──────── DATA PROVIDED ────────
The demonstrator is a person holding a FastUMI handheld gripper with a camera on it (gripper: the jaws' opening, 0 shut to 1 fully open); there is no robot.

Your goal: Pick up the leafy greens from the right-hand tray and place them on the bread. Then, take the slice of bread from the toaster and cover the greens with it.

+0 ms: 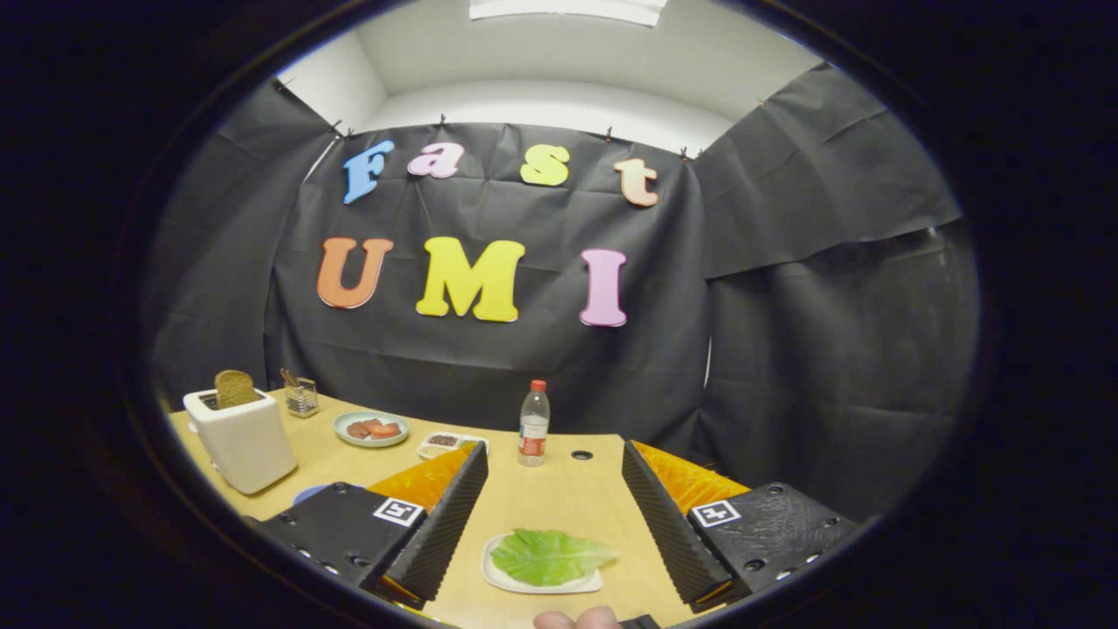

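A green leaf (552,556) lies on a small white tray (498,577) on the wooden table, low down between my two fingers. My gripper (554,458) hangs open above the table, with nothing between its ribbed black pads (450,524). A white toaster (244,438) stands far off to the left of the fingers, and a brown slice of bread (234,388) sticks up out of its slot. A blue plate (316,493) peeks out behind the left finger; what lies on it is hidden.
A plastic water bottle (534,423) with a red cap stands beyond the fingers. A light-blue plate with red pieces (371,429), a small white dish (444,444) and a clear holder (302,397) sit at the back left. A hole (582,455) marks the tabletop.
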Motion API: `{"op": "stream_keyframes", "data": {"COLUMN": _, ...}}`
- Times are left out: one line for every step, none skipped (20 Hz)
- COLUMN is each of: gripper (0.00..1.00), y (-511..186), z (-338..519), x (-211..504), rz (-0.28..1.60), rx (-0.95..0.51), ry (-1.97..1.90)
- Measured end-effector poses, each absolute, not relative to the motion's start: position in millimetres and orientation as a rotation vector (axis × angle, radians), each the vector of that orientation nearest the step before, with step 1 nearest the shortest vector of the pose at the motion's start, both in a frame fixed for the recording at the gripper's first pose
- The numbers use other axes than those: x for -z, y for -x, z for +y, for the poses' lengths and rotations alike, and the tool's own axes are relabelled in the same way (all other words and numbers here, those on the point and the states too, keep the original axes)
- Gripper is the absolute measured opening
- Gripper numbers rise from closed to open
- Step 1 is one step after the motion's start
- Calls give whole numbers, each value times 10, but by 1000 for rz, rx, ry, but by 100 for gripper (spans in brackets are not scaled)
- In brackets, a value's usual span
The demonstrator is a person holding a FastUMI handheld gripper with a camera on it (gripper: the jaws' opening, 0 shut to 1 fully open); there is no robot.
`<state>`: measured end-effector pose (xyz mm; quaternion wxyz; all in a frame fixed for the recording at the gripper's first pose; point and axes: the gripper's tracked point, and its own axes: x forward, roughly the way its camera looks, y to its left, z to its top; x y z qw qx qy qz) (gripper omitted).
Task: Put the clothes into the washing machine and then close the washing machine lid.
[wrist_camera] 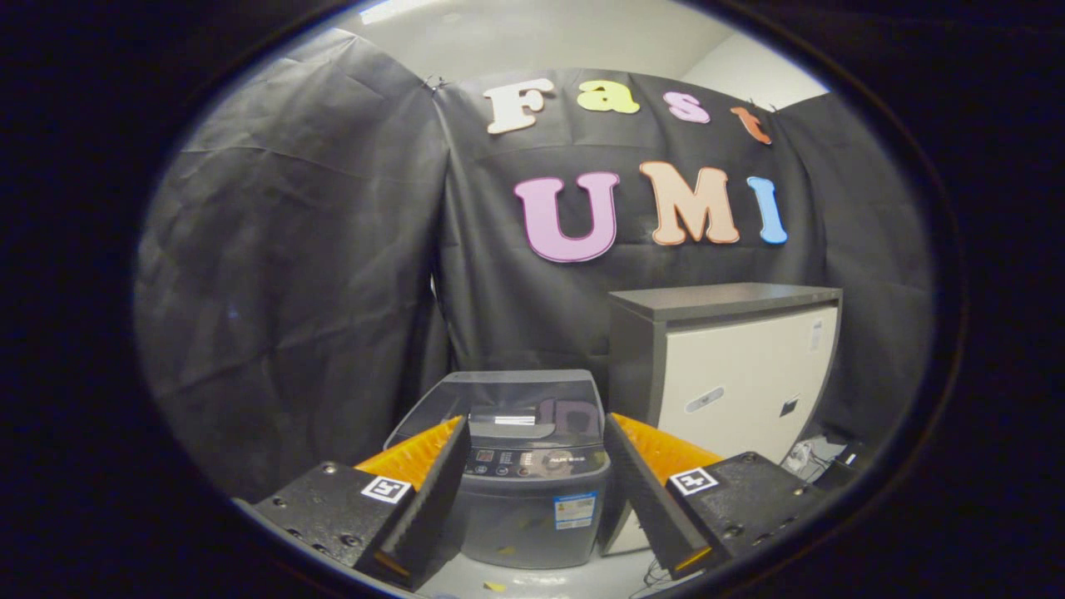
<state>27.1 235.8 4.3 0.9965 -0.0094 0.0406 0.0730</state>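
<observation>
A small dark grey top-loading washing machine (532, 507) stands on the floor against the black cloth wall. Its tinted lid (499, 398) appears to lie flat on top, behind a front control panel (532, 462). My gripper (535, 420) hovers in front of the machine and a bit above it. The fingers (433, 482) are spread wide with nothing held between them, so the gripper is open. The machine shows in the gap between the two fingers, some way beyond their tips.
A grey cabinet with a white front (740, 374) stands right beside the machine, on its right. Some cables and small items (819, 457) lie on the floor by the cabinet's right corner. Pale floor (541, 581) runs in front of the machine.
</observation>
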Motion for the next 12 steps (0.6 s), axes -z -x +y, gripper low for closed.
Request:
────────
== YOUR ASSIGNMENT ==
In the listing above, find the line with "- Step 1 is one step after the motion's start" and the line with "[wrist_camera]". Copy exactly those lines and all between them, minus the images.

== FINAL ANSWER ==
- Step 1 is one step after the motion's start
- Calls give whole numbers, each value times 10, but by 1000 for rz, rx, ry, but by 100 for gripper (spans in brackets are not scaled)
- In brackets, a value's usual span
The demonstrator is a person holding a FastUMI handheld gripper with a camera on it (gripper: the jaws' opening, 0 shut to 1 fully open); there is no robot.
`<state>`: measured end-effector pose (xyz mm; quaternion wxyz; all in a frame fixed for the recording at the gripper's first pose; point and axes: the gripper's tracked point, and its own axes: x forward, roughly the way its camera looks, y to its left, z to its top; x y z qw qx qy qz) (gripper omitted).
Task: Put the clothes into the washing machine and then close the washing machine lid.
[wrist_camera] 

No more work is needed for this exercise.